Scheduled to open to patients in 2015, the Proton Therapy Center will be housed on the UH Case Medical Center campus. The technology will be used primarily for pediatric cancer patients as well as patients with certain brain and spine malignancies. The utility of this new therapy is being studied in a variety of other cancer types as well.
“One of the most exciting aspects of our new proton center is its proximity to UH Rainbow Babies & Children’s Hospital which will allow easy access for our pediatric patients and families. Most proton therapy centers are located many miles away from the nearest children’s hospital. Clinical research trials studying the best means of using protons are in development, and we will be among the leaders in research studies of proton beam radiotherapy,” says David Mansur, MD, Director of the Proton Therapy Center.
The technology will complement UH Seidman Cancer Center’s existing, state-of-the-art photon-beam based radiation therapy services, which include Synergy-S Hexapod, Cyberknife, TomoTherapy and Perfexion Gamma Knife. UH is one of the only cancer centers in the country to offer such a broad range of advanced photon-based radiation technology under one roof.

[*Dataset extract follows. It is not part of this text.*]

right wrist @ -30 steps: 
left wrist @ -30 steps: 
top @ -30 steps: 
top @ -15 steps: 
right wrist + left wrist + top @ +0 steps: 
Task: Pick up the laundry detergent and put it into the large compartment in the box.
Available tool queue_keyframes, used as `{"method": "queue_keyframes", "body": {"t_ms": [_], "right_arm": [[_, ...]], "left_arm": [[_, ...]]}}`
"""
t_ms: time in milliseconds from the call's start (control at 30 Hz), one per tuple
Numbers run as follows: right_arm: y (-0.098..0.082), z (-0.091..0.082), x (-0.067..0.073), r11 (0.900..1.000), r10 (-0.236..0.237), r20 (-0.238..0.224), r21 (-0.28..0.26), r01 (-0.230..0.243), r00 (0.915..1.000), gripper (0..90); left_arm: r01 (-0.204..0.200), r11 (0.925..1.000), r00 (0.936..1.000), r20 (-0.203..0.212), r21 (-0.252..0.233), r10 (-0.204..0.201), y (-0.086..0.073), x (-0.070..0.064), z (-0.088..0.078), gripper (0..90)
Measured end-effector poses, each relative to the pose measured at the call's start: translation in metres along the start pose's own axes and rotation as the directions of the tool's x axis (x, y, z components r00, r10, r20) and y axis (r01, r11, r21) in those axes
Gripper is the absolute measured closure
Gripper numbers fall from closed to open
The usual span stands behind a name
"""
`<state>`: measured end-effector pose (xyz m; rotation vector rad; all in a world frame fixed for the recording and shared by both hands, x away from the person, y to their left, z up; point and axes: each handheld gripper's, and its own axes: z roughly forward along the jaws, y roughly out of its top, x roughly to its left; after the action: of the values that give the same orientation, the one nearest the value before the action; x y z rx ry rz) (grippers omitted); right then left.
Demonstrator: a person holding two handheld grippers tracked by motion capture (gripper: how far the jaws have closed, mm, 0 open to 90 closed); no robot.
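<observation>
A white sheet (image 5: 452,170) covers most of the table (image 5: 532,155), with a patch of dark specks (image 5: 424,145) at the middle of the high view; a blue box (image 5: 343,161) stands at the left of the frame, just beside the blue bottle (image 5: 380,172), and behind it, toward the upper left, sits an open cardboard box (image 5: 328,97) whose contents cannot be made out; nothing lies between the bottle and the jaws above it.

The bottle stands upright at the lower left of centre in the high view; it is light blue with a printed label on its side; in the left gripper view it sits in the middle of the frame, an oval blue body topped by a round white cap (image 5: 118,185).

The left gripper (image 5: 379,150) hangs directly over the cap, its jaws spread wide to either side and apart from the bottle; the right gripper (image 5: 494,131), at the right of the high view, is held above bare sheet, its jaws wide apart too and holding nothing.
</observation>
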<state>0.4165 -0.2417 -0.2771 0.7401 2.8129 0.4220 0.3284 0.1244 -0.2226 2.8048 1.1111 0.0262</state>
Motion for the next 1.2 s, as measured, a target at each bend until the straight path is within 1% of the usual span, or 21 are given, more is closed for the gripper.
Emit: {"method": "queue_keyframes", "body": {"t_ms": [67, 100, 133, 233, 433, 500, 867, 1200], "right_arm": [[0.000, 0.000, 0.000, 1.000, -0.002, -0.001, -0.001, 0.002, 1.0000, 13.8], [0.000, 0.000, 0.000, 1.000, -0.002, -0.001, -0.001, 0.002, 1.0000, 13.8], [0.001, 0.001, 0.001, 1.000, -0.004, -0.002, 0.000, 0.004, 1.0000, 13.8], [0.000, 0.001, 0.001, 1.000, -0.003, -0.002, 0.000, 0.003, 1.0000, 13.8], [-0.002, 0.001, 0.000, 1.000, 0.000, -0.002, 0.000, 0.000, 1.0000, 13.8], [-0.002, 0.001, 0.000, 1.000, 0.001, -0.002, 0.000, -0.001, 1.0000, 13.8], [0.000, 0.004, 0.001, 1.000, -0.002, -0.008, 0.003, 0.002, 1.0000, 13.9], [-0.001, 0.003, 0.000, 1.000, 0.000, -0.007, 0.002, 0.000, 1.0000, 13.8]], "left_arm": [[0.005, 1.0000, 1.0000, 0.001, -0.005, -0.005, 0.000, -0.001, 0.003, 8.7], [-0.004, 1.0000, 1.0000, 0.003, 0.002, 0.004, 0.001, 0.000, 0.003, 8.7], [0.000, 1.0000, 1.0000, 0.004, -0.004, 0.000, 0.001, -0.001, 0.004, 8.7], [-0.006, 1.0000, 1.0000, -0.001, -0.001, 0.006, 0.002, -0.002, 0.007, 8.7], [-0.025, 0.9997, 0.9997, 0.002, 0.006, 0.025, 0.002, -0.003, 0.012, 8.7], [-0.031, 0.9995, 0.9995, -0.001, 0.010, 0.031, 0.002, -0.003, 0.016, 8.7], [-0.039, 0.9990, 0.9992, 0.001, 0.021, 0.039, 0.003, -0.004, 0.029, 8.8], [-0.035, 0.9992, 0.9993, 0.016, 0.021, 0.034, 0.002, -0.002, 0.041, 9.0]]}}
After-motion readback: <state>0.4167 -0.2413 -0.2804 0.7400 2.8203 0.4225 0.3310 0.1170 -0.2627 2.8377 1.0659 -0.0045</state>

“With the addition of a proton beam facility, we will be able to offer a full array of the latest in cutting edge radiotherapy,” says Mitch Machtay, MD, Chairman of Radiation Oncology at UH Case Medical Center and Case Western Reserve University School of Medicine. “This technology will be a great complement to our existing state-of-the-art radiation oncology equipment and personnel at Seidman, and more importantly, the lives of many people with cancer and their families will be ultimately enhanced by this investment.”
“Building a proton therapy center is a huge boon for our patients as well as this entire region,” says Stan Gerson, MD, Director of the UH Seidman Cancer Center and the Case Comprehensive Cancer Center. “Our cancer hospital brings a wealth of diagnostic and treatment technologies under one roof to provide the nation’s most advanced cancer care and this new proton therapy center is the next tool in our arsenal. This novel system with its compact nature will be fully integrated within the Seidman Cancer Center.”